Instructions to follow — Report each line below that carries the word "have".

Stored data entries:
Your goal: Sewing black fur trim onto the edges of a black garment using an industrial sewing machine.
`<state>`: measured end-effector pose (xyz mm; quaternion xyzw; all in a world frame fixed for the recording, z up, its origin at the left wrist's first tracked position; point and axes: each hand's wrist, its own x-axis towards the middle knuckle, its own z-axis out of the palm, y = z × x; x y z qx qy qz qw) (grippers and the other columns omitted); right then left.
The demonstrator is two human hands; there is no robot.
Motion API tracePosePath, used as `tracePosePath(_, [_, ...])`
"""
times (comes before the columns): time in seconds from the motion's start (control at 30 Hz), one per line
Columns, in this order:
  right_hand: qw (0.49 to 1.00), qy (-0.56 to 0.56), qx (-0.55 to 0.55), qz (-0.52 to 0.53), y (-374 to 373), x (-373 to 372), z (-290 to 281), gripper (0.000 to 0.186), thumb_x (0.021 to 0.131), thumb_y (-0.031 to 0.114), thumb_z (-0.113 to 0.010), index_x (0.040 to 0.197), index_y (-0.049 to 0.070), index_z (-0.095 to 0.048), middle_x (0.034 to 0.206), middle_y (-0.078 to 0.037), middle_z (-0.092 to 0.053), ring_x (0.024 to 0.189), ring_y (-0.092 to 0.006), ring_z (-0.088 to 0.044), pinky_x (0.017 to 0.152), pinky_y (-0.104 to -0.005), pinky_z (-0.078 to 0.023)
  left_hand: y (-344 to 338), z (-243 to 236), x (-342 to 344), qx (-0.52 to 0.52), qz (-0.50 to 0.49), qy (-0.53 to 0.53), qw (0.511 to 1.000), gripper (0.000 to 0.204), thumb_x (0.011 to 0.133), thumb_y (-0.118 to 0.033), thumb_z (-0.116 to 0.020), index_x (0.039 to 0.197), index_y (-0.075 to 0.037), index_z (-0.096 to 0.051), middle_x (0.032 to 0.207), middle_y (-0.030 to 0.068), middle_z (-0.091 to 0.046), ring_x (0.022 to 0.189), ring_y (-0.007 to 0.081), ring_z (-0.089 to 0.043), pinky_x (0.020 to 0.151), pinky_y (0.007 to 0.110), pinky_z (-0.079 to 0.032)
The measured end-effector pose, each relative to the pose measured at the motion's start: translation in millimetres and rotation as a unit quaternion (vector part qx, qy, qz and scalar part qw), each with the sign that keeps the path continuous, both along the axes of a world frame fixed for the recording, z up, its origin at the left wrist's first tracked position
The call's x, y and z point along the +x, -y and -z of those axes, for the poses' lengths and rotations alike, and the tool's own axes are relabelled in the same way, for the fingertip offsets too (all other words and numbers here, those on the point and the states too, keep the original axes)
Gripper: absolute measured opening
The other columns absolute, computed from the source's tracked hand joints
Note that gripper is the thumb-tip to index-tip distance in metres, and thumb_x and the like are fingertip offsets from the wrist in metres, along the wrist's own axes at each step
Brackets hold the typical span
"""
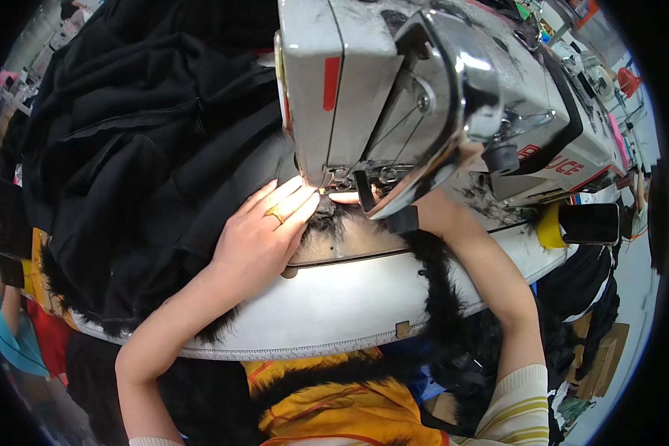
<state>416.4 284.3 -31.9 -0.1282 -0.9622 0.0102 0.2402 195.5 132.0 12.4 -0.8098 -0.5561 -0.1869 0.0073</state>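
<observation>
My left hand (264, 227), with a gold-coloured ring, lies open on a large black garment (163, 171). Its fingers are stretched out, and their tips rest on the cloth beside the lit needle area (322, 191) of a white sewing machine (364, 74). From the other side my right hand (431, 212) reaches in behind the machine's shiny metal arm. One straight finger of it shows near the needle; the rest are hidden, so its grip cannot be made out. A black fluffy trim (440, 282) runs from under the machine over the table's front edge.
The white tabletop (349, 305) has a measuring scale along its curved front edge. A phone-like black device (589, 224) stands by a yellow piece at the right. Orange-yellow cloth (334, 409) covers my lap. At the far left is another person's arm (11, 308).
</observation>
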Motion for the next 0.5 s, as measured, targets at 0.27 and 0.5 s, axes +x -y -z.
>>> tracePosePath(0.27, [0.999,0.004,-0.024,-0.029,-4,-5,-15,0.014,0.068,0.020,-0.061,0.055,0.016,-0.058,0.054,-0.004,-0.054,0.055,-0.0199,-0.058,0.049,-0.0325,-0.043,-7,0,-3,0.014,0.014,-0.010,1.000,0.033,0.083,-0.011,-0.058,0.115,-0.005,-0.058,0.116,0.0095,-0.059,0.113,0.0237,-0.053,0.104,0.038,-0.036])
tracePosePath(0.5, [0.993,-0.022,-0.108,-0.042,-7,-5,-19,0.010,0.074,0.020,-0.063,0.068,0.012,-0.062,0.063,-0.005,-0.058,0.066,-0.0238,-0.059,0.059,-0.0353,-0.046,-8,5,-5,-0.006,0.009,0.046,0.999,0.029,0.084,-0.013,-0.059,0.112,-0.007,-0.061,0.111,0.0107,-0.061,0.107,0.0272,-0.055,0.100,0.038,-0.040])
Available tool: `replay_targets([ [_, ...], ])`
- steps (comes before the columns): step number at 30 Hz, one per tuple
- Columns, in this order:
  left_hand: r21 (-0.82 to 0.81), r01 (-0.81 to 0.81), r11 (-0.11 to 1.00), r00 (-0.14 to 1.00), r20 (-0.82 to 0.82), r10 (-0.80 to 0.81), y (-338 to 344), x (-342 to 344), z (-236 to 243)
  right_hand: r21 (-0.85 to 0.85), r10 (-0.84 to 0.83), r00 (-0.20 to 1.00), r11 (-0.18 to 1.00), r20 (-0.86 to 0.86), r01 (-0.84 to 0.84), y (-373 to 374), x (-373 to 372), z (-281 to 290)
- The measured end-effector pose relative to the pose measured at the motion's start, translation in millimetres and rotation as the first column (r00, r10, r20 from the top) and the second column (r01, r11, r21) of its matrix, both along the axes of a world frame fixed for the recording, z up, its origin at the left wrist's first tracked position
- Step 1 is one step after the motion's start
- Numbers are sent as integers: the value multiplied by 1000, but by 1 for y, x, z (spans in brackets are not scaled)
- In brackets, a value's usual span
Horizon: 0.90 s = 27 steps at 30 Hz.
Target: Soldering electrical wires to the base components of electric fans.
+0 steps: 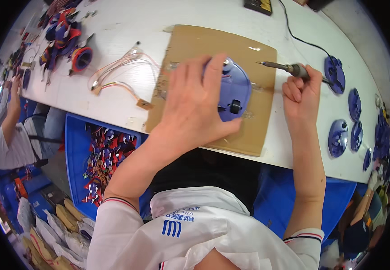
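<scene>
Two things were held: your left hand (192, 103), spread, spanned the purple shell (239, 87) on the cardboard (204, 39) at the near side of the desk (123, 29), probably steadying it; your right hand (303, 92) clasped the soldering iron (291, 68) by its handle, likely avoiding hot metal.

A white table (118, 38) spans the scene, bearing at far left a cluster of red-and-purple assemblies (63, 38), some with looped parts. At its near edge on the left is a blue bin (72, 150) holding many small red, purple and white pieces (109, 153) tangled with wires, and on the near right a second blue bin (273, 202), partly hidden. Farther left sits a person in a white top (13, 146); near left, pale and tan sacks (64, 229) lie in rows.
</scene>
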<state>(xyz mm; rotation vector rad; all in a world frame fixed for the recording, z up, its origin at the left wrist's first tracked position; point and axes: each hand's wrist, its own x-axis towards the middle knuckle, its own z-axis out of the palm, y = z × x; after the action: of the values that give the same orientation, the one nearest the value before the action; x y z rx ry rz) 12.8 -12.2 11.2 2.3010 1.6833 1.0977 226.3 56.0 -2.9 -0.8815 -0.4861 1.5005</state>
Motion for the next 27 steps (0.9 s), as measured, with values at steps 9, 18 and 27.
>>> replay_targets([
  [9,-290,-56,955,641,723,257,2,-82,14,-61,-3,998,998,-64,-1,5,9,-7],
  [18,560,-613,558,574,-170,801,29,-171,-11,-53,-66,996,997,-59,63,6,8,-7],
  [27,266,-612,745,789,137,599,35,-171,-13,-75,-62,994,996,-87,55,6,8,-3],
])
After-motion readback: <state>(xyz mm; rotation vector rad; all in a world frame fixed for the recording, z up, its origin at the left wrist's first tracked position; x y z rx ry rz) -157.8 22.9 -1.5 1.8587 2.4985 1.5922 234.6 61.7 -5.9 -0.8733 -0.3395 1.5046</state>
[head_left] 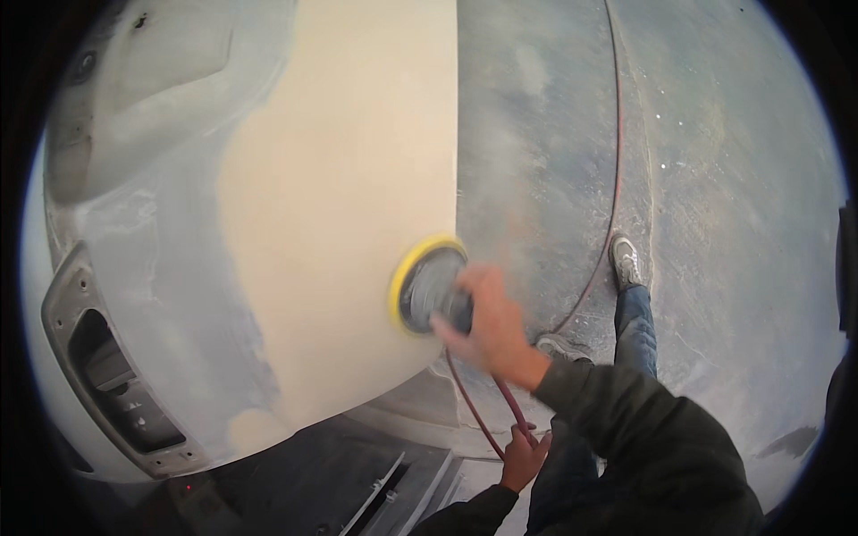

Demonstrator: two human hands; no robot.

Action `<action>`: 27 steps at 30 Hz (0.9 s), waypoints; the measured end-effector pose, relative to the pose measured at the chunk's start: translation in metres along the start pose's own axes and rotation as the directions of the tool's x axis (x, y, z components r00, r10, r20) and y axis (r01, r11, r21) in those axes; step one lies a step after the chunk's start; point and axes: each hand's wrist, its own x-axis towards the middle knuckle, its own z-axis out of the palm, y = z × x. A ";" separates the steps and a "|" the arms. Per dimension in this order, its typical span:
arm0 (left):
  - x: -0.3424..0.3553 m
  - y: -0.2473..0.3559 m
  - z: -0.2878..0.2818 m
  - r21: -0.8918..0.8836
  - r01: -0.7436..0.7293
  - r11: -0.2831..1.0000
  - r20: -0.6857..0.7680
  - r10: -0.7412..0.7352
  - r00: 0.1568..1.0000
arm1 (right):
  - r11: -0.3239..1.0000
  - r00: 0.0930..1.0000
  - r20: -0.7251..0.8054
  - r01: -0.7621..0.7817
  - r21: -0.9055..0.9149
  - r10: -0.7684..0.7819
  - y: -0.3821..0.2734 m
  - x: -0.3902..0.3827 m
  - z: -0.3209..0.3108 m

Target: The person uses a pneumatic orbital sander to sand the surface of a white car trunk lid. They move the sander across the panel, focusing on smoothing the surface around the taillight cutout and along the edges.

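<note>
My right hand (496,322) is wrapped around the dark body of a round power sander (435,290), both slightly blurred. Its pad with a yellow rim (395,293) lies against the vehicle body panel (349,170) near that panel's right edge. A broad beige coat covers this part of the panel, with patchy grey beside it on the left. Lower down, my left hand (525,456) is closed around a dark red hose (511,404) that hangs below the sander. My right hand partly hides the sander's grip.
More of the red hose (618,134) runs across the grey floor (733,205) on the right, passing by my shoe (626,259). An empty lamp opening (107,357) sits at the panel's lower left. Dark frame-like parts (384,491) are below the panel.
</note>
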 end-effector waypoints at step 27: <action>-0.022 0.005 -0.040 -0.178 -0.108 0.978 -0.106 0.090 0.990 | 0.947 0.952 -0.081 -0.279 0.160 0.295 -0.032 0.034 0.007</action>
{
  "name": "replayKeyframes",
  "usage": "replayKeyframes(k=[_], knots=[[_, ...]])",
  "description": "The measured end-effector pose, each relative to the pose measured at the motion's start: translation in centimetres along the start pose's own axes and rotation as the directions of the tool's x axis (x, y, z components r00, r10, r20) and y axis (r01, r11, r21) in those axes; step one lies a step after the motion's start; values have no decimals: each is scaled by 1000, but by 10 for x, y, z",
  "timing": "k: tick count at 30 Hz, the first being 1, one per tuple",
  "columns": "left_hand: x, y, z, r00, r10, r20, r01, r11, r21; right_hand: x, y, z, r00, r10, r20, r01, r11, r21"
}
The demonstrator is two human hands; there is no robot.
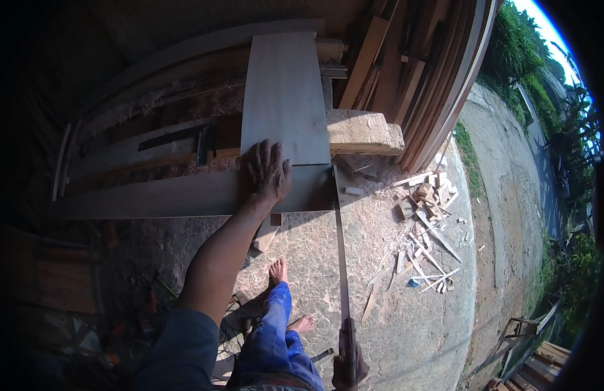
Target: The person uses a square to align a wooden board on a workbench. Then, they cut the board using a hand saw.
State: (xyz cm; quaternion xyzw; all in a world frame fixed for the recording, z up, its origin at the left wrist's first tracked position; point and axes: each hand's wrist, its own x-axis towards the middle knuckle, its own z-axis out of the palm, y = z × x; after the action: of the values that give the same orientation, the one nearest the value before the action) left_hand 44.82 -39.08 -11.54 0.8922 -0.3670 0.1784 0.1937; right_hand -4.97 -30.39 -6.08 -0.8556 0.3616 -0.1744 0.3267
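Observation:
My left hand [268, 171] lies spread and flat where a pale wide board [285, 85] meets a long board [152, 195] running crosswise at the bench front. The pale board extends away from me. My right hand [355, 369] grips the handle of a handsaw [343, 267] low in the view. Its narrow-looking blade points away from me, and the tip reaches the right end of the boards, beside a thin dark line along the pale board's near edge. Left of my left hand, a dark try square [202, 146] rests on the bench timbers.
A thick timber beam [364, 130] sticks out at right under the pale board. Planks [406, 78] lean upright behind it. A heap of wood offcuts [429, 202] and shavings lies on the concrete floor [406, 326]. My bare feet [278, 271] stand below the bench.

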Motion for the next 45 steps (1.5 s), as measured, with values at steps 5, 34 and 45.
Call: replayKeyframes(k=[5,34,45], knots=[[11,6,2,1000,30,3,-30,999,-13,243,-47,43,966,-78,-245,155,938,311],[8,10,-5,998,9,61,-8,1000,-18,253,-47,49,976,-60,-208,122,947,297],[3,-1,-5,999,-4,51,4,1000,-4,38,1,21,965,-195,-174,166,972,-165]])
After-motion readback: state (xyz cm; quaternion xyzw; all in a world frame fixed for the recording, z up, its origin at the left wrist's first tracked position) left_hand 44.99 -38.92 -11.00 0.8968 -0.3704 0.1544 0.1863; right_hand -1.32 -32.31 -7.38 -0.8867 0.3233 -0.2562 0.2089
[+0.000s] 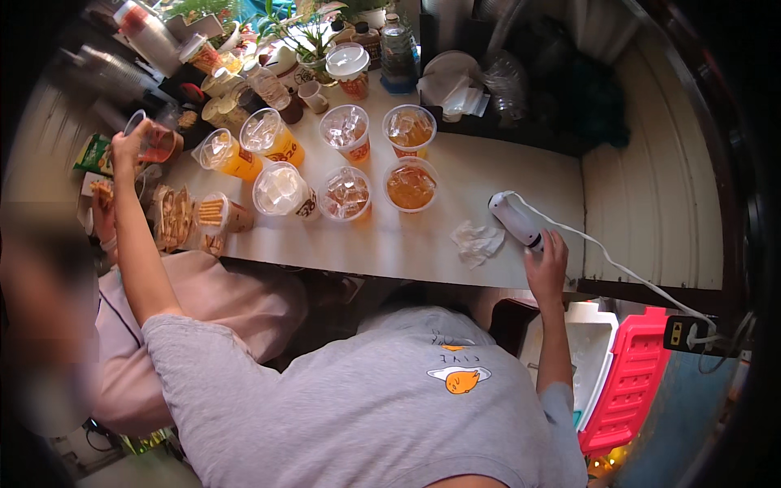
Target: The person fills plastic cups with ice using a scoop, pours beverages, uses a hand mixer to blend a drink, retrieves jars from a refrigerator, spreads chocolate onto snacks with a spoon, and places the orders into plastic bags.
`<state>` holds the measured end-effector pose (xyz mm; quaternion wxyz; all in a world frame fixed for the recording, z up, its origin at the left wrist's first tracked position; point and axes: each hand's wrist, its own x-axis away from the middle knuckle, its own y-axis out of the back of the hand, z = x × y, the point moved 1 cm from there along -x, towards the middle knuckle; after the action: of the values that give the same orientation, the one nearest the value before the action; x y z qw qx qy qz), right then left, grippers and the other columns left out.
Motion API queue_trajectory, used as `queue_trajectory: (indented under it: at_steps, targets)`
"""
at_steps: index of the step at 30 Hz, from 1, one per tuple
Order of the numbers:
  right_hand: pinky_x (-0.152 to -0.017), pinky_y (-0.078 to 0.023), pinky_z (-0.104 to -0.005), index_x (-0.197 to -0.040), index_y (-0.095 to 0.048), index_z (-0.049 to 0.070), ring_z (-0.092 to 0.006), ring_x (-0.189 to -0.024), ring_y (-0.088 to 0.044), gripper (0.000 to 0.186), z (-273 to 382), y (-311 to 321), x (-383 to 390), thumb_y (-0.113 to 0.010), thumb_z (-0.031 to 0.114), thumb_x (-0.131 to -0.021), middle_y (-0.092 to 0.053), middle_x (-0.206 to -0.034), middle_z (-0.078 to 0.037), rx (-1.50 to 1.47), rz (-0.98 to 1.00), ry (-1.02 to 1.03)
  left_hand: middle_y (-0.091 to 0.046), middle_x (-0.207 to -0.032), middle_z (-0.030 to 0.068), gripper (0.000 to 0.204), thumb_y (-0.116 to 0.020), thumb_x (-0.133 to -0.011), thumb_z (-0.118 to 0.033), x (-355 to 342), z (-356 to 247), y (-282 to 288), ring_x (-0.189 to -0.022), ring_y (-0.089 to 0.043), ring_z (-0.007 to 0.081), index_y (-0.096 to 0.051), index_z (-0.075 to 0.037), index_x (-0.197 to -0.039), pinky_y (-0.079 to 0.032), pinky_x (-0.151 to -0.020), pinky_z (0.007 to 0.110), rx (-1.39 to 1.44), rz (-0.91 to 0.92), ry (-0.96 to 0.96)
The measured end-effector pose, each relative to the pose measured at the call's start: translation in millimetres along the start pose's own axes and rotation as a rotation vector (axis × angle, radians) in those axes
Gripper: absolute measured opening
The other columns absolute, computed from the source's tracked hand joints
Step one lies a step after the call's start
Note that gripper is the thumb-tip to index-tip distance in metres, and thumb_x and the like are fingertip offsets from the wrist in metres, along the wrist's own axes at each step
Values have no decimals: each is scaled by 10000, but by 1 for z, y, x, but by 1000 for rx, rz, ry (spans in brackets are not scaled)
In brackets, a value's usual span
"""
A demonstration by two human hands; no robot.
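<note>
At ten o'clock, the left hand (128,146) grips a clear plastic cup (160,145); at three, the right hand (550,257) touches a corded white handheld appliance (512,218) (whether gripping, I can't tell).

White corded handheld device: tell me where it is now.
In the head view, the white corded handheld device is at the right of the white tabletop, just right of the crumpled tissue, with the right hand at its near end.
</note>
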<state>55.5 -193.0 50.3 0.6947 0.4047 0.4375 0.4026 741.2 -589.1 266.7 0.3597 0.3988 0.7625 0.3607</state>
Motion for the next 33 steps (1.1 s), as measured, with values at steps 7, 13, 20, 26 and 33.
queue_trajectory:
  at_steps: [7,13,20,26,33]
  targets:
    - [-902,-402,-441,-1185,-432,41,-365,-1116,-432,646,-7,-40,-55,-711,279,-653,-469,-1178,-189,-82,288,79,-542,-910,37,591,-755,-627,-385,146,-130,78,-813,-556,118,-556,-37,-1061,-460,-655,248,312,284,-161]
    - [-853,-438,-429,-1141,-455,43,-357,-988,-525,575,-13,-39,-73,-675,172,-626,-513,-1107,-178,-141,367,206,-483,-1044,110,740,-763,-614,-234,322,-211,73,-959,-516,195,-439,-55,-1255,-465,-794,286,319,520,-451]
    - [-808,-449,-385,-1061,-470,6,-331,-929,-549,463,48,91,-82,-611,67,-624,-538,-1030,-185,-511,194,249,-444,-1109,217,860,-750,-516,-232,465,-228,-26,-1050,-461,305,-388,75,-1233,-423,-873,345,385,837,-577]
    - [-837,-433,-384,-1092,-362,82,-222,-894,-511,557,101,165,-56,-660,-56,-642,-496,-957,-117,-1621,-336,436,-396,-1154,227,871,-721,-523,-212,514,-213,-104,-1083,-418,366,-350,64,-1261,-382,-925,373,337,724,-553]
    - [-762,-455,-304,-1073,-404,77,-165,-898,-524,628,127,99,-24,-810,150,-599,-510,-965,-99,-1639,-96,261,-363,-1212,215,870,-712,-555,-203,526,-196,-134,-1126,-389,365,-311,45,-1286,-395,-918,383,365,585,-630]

Written response —
  "description": "The measured end-effector pose, each relative to the pose measured at the motion's start: translation in centimetres along the start pose's own axes and rotation as the directions of the tool's x axis (x, y, z components r00, r10, r20) and y axis (r01, r11, r21) in those axes; step one lies a step after the motion's start; values have no decimals: each is scaled by 1000, but by 10 for x, y, z",
Values have no decimals: each is scaled by 10000, but by 1 for z, y, x, but by 1000 for rx, rz, ry (spans in brackets are not scaled)

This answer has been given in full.